Task item: Everything from the first line of the material below through the line containing "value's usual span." must be retyped exactly, and nothing past it.
········
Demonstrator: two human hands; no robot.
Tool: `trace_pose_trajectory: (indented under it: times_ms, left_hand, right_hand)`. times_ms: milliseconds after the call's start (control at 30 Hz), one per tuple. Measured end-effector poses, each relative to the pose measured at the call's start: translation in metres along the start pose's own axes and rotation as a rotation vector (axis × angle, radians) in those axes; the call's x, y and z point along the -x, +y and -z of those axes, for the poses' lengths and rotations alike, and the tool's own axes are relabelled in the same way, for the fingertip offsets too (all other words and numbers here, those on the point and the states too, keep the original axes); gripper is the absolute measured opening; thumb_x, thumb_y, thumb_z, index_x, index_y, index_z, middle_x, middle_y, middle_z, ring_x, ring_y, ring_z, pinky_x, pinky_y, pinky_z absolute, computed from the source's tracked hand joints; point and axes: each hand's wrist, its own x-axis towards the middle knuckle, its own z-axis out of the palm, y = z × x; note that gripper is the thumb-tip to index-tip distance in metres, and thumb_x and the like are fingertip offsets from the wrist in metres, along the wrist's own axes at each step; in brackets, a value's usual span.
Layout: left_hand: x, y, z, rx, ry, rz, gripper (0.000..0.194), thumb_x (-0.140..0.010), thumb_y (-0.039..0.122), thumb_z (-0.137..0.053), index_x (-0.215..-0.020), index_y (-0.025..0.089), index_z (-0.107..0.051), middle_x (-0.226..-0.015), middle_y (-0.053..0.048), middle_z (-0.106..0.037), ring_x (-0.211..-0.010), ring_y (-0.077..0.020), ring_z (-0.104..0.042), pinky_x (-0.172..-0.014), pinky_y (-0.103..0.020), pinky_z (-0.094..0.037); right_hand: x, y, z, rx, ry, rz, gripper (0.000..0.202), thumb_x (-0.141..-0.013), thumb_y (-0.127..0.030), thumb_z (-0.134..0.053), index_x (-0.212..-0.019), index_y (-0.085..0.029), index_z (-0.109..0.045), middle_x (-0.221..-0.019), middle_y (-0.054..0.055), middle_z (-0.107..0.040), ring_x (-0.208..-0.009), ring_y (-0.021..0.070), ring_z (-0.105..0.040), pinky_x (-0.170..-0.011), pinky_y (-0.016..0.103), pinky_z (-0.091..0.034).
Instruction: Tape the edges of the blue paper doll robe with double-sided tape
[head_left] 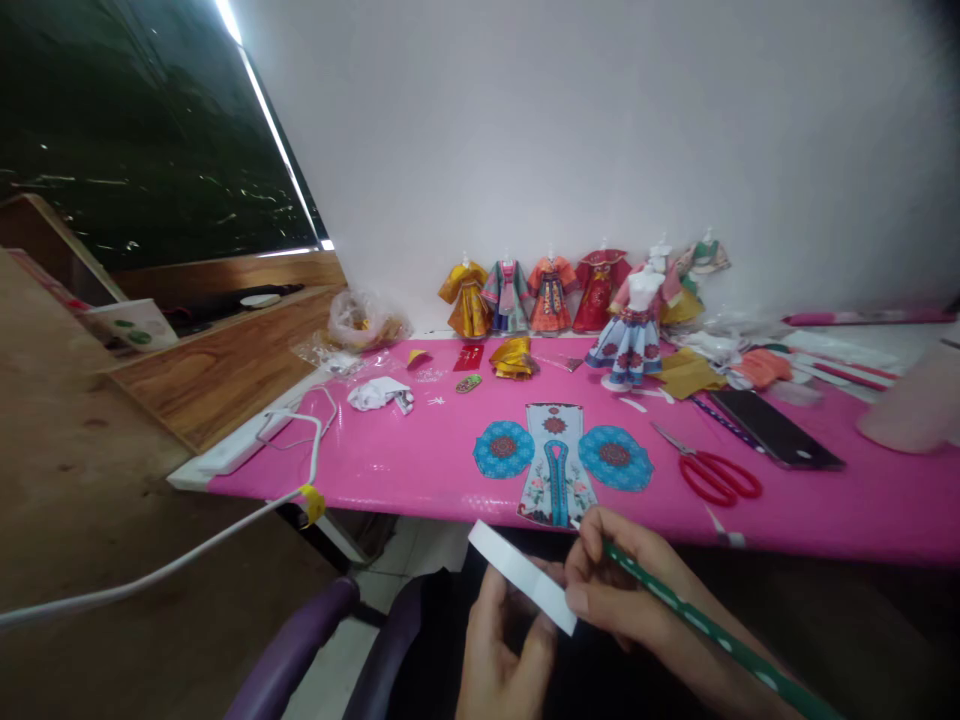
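Note:
My left hand holds a narrow white strip between thumb and fingers, in front of the table edge. Beside it, my right hand is closed around a green stick with white spots, which slants down to the lower right; its fingertips are at the strip's right end. Beyond the hands, a patterned white and blue garment piece lies flat on the pink table, between a left blue round piece and a right blue round piece.
Red-handled scissors and a dark phone lie to the right. Several small dressed figures, one a blue-skirted figure, stand near the wall. White cloth and a white bent tube are at left. A purple armrest is below.

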Motion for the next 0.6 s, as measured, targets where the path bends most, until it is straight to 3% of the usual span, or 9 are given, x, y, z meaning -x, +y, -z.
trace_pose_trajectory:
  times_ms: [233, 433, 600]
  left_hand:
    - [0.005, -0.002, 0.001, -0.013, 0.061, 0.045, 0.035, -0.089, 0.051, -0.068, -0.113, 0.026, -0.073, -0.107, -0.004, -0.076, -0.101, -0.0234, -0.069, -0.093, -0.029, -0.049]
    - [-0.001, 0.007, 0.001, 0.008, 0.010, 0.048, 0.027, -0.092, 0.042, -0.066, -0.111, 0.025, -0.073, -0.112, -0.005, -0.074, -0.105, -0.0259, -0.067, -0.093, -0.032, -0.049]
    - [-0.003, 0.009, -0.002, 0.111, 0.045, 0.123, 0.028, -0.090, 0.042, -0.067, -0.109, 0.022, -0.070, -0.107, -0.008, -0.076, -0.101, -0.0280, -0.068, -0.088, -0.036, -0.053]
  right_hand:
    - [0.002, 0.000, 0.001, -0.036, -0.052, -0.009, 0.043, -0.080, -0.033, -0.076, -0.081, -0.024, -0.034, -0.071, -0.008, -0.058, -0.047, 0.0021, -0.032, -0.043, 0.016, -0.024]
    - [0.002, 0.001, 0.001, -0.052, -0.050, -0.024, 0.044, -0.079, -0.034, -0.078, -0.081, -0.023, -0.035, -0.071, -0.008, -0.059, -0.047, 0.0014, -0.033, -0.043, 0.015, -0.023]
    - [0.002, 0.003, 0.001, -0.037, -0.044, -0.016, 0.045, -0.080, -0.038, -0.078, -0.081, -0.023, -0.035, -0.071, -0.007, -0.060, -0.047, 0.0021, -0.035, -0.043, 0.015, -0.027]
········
Exercise answer:
Demonstrator: two human hands; no robot.
Tool: `trace_pose_trajectory: (indented under it: times_ms, left_hand, right_hand)`. times_ms: milliseconds after the call's start (control at 30 Hz), one per tuple. Measured end-effector poses, each relative to the pose measured at the call's start: translation in metres along the start pose's own axes and rotation as a rotation vector (axis × angle, radians) in those axes; the call's x, y and z point along the -x, +y and -z of those axes, for the poses' lengths and rotations alike, and the tool's own axes are relabelled in the same way, for the fingertip offsets too (all other words and numbers here, those on the point and the states too, keep the original axes); gripper is the absolute measured opening; thumb_x, thumb_y, thumb_z, index_x, index_y, index_z, middle_x, middle_y, middle_z, ring_x, ring_y, ring_z, pinky_x, pinky_y, pinky_z absolute, computed from the source's tracked hand joints; point and axes: each hand's wrist, its own x-axis towards the middle knuckle, its own z-axis out of the palm, y = z × x; note that gripper is the thumb-tip to index-tip distance in metres, and thumb_x and the like are fingertip offsets from the wrist in metres, along the wrist's own axes at each step; in brackets, a value's usual span.

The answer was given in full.